The Cup of Tantalus.

This pretty toy may be purchased at any optician’s for seventy-five cents. It consists of a cup in which is placed a human standing figure concealing a syphon or bent tube, with one end longer than the other. This rises in one leg of the figure to reach the chin, and descends through the other leg, through the bottom of the cup to a reservoir beneath. If you pour water in the cup it will rise in the shorter leg by its upward pressure, driving out the air before it through the longer leg; and when the cup is filled above the bend of the syphon, that is, level with the chin of the figure, the pressure of the water will force it over into the longer leg of the syphon, and the cup will be emptied, the toy thus imitating Tantalus, of mythology, who is represented by the poets as punished in Erebus with an insatiable thirst, and placed up to the chin in a pool of water, which, however, flowed away as soon as he attempted to taste it.


The Magic Whirlpool.

Fill a glass tumbler with water, throw upon its surface a few fragments or thin shavings of camphor, and they will instantly begin to move, and acquire a motion both progressive and rotary, which will continue for a considerable time. During these rotations if the water be touched by any substance which is at all greasy, the floating particles will quickly dart back, and, as if by a stroke of magic, be instantly deprived of their motion and vivacity.

In like manner, if thin slices of cork be steeped in sulphuric ether in a closed bottle for two or three days, and then placed upon the water, they will rotate for several minutes, like the camphor, until the slices of cork, having discharged all their ether, and become soaked with water, they will keep at rest.

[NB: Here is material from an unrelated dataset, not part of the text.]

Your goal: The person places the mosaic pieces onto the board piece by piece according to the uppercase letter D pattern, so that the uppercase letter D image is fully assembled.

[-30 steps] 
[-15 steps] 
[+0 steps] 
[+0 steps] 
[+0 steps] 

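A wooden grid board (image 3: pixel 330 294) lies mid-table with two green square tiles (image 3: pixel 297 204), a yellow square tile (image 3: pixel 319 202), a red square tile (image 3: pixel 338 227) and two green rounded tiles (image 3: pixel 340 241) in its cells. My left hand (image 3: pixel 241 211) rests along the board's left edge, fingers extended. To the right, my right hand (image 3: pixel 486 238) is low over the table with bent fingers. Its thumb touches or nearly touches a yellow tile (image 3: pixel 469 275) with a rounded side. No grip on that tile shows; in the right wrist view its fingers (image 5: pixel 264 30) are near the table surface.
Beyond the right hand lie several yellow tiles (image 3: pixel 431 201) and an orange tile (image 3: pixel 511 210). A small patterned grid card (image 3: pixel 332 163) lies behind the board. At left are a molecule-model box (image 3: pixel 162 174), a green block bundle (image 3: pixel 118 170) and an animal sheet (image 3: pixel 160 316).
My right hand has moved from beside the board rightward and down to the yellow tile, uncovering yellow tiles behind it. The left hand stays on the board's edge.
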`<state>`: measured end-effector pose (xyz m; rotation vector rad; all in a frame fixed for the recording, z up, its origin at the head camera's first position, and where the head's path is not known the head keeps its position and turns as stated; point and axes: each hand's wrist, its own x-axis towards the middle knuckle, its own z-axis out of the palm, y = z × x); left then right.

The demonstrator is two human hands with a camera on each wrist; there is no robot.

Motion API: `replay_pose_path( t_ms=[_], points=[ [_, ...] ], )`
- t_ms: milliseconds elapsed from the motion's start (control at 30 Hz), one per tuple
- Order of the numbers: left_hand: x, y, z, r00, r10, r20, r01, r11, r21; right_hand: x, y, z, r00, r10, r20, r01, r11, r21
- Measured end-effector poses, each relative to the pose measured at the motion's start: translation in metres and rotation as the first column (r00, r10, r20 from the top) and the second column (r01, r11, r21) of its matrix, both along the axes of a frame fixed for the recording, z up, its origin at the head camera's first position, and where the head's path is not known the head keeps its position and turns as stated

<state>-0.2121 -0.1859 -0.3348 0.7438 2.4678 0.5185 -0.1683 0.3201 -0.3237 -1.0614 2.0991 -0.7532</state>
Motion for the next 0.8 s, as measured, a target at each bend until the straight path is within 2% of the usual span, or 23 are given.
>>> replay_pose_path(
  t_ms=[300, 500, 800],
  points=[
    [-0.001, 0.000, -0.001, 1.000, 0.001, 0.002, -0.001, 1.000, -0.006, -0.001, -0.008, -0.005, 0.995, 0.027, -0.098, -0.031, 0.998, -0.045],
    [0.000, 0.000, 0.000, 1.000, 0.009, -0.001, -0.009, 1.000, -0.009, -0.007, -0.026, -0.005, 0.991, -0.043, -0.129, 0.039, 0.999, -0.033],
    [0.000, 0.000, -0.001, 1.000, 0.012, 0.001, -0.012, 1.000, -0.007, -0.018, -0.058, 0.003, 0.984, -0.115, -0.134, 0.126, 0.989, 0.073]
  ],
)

If the water be made hot the motion of the camphor will be more rapid than in cold water, but it will cease in proportionately less time. Thus, provide two glasses, one containing water at fifty-eight degrees, and the other at two hundred and ten degrees; place raspings of camphor upon each at the same time; the camphor in the first glass will rotate for about five hours, until all but a very minute portion has evaporated, while the rotation of the camphor in the hot water will last only nineteen minutes. About half the camphor will pass off and the remaining pieces, instead of being dull, white and opaque, will be vitreous and transparent, and evidently soaked with water. The gyrations, too, which at first will be very rapid, will gradually decline in velocity until they become quite sluggish.

The stilling influence of oil upon waves has become proverbial. The extraordinary manner in which a small quantity of oil instantly spreads over a very large surface of troubled water, and the stealthy manner in which even a rough wind glides over it must have excited the admiration of all who have witnessed it.

By the same principle a drop of oil may be made to stop the motion of the camphor, as follows: Throw some camphor, both in slices and in small particles, upon the surface of water, and while they are rotating dip a glass rod into oil of turpentine. Then allow a single drop thereof to trickle down the inner side of the glass to the surface of the water. The camphor will instantly dart to the opposite point of the liquid surface, and cease to rotate.